Le mardi 17 juin 2025, le Congrès des élus départementaux, régionaux, des parlementaires et des maires de Guadeloupe s’est réuni à Basse-Terre. Il faisait suite au Congrès de juin 2024 et aux travaux d’une commission ad hoc de 23 membres ayant planché pendant un an sur les évolutions institutionnelles envisagées pour le territoire.
Une démarche collaborative et participative
Les réflexions ont été nourries par des contributions issues du terrain, via la plateforme kanoukafe.com, des ateliers publics, ainsi que par l’expertise de juristes, économistes et universitaires. Objectif : redéfinir l’organisation de la Guadeloupe pour répondre aux défis de son développement.
Un tournant politique marqué par des tensions
La séance a été marquée par la présence du président de Région Ary Chalus, qui après avoir exprimé son attachement à une évolution institutionnelle progressive, a quitté le Congrès avant les votes, affirmant son refus de participer à ce qu’il perçoit comme une précipitation. Ce départ symbolique, interprété comme une désapprobation du processus en cours, a surpris Guy Losbar, président du Conseil départemental et du Congrès, qui a rappelé la participation de la Région aux travaux préparatoires.
Une ambition clairement affichée : plus d’autonomie pour une gouvernance adaptée
Au cœur des débats, quatre résolutions majeures ont été votées, dessinant les contours d’un futur statut pour la Guadeloupe, sous réserve d’un accord de la population par référendum.
1. Compétences : clarifier les rôles, élargir les prérogatives
Selon la résolution n°1, la Guadeloupe serait dotée d’une Collectivité Territoriale unique régie par l’article 74 de la Constitution.
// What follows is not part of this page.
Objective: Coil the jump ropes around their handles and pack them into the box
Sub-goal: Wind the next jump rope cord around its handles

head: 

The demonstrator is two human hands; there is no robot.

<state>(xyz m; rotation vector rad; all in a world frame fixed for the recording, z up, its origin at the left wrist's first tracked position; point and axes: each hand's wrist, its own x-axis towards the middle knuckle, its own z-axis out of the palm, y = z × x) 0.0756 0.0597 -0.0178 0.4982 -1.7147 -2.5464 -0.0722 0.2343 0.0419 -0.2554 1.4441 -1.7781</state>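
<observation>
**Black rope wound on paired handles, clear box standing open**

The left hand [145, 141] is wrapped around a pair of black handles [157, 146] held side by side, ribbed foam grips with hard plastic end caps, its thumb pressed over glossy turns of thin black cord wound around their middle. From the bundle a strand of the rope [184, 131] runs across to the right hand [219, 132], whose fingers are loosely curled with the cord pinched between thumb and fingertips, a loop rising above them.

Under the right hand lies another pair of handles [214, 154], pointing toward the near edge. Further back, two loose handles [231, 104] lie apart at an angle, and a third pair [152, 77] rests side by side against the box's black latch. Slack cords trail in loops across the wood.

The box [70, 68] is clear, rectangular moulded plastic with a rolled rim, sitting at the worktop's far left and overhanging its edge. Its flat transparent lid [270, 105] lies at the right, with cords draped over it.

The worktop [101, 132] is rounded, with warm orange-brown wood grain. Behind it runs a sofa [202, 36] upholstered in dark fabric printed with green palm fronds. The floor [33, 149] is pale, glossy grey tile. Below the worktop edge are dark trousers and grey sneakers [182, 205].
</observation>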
Celle-ci bénéficierait d’un transfert massif de compétences jusque-là exercées par l’État :
- Enseignement primaire et secondaire, urbanisme, droit du travail, ressources naturelles, transport routier et maritime, énergie, tourisme, environnement, etc.
- L’État conserverait les compétences régaliennes (justice, défense, politique étrangère, monnaie, etc.), mais la Guadeloupe y participerait, notamment dans la santé, la coopération régionale ou l’éducation.
- Cette collectivité serait également dotée d’un pouvoir normatif local, lui permettant d’adapter ses lois aux réalités du territoire.
2. Ressources et fiscalité : garantir l’autonomie budgétaire
La résolution n°2 prévoit des moyens financiers renforcés pour accompagner ces compétences élargies :
- Instauration d’un pouvoir fiscal autonome, avec la possibilité d’instaurer une « TVA guadeloupéenne », de redéfinir l’impôt sur le revenu et sur les sociétés, et de simplifier l’octroi de mer.
- Maintien du statut de Région ultrapériphérique (RUP) dans l’Union européenne, garantissant l’accès aux fonds FEDER, FSE, etc.
- Mise en place d’une dotation globale de compensation par l’État pour chaque compétence transférée, calculée par une commission locale d’évaluation des charges.
3. Organisation institutionnelle : une nouvelle gouvernance démocratique
La résolution n°3 définit le fonctionnement de la future collectivité :
- Une Assemblée Territoriale de 60 membres élus pour 6 ans, avec 8 circonscriptions couvrant l’ensemble de l’archipel.
- Un président élu par l’assemblée, assisté de 9 vice-présidents et d’une Commission Permanente de 25 membres.
- Création d’un Conseil civique de 60 citoyens tirés au sort, véritable innovation démocratique, chargé d’un rôle consultatif et d’initiatives réglementaires encadrées.
- Un mode de scrutin proportionnel à deux tours avec prime majoritaire pour garantir représentativité et stabilité.
4. Emblèmes et identité : vers une reconnaissance symbolique
Enfin, la résolution n°4 propose l’organisation d’une consultation citoyenne pour définir les emblèmes de la Guadeloupe (drapeau, devise, hymne), affirmant l’identité du territoire tout en restant dans le cadre républicain et européen.
Une réforme ambitieuse à valider par les Guadeloupéens
Ce XIXe Congrès acte une volonté politique forte : celle de refonder la gouvernance guadeloupéenne pour la rendre plus autonome, plus efficace et plus proche des réalités locales. Toutefois, cette transformation institutionnelle ne pourra se concrétiser qu’après un référendum local, dont les contours restent à définir.
Prochaine étape : la délibération du Conseil régional et du Conseil départemental, dans les 15 jours, avant la transmission au gouvernement et, potentiellement, au Parlement.